Dari cerita Mia, aku tahu bahwa dia juga senang meski kedengarannya Raka sering bercanda. Mia tak pernah bercerita mengenai orang yang ia suka. Sejauh ini yang aku tahu Mia belum pernah pacaran sebelumnya. Raka itu yang pertama, baik sekedar teman PDKT atau calon pacar.
"Yang aku heran kok kamu sama Raka bisa deket sih. Dari kapan?" tanyaku.
"Yaelah, kemana aja sih si Nona Galau ini. Waktu gosip si Mila pacaran sama Davi si Raka sering minjem alat tulis ke Mia," jawab Citra.
"Tapi kan sebelah Mia itu Davi," kataku.
"Iya. Kan dari Davi Beb," jawab Mia. "Dia mah keliatan banget cari perhatiannya. Cuma memang Raka kalau di ajak serius pasti serius," lanjutnya malu-malu.
"Ajak serius nikah nih?" goda Citra.
"Maneh mah aya-aya wae! (Kamu tuh ada-ada aja) " protes Mia.
Lagi-lagi kami tertawa. Membicarakan banyak topik random yang entah bagaimana bisa saling menyambung satu sama lain. Dari mulai PDKT Mia dan Raka, ayam geprek yang baru buka di dekat sekolah, hingga ramen yang kami pesan dengan ukuran jumbo.
"Tidak menyangka harga murah porsi gak murahan Sist," komentar Mia melihat mangkuk ramen kami masing-masing yang super besar itu.
"Aku pesen dimsum hayoh," kata Prisil. "Bantuin abisin ah!"
Dan benar saja, dimsum yang di pesan Prisil isinya sangat banyak.
"Bantuin!" rengeknya.
"Gak mau ih. Salah sendiri segala di beli kamu mah, Sil," kata Mia.
"Atuh Ia ih, bantuin," kata Prisil.
Dengan opera sabun sebentar itu, pada akhirnya kami ikut menghabiskan dimsum pesanan Prisil. Tak lupa saling mencicipi ramen kami masing-masing. Kebiasaan sejak dulu. Kami selalu membeli pesanan yang berbeda-beda agar bisa merasakannya sama-sama. Mungkin bisa menjadi tips untukmu.
"Tapi serius deh Sya, kabar kamu sama Davi gimana?" tanya Citra tiba-tiba. "Kalian semakin berjarak tau gak."
Baiklah!
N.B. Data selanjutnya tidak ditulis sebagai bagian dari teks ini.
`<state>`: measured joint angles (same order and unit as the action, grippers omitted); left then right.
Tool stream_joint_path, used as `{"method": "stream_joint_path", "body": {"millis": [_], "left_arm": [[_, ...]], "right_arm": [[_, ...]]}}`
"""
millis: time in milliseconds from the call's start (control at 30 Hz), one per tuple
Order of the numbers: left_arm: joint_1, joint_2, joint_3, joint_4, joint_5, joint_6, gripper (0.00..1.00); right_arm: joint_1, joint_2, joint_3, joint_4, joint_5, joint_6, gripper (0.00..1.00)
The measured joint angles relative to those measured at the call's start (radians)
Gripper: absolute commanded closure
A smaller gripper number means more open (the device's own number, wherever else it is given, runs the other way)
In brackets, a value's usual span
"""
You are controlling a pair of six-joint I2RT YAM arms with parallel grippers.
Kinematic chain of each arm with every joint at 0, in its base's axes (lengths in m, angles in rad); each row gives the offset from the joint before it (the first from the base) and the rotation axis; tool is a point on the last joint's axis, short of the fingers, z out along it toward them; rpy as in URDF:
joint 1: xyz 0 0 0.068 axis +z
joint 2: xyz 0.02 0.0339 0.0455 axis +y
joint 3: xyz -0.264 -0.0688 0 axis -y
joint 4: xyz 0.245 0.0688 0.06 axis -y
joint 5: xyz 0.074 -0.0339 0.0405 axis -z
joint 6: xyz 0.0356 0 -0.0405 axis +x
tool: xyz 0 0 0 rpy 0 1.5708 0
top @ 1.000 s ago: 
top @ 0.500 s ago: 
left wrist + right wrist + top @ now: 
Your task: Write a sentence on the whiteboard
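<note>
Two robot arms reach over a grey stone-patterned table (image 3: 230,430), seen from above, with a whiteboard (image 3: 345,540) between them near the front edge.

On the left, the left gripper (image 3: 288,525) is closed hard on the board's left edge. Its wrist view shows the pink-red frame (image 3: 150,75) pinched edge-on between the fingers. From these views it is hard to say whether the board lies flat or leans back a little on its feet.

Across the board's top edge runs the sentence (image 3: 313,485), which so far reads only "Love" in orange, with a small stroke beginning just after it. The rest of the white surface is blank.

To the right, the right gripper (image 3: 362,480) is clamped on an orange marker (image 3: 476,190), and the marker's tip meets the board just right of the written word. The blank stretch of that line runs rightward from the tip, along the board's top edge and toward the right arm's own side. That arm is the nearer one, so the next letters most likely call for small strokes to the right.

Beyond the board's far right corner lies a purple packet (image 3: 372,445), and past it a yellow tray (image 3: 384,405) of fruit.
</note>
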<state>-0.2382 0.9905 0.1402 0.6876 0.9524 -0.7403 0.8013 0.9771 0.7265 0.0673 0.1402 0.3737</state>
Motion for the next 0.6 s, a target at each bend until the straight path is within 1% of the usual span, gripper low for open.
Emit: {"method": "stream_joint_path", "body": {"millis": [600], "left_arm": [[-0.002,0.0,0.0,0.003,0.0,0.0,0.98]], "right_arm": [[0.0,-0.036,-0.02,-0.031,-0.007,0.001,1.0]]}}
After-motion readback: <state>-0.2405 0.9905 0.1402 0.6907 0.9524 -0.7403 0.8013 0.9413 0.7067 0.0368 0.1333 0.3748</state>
Saat itu aku bungkam. Tak bisa menjawab sama sekali. Pertanyaan Citra mengingatkanku pada terakhir kalinya aku bersama Davi, dalam guyuran hujan sore itu. Ia memayungiku dan memotong jarak kami menjadi terlalu dekat.
Jantungku kembali berdebar. Sensasi yang sesungguhnya kunikmati itu, perlahan mengabur dan menjadi sayatan tak kasat mata. Meski tak ingin mengakui, tapi sesungguhnya kami kembali berjarak. Walaupun ketiga sahabatku tak pernah tahu mengenai kisahku di bawah senja yang selalu ada Davi di sana. Nyatanya, kami memang sedang berjarak, dan entah sampai kapan ia akan kembali mendekat.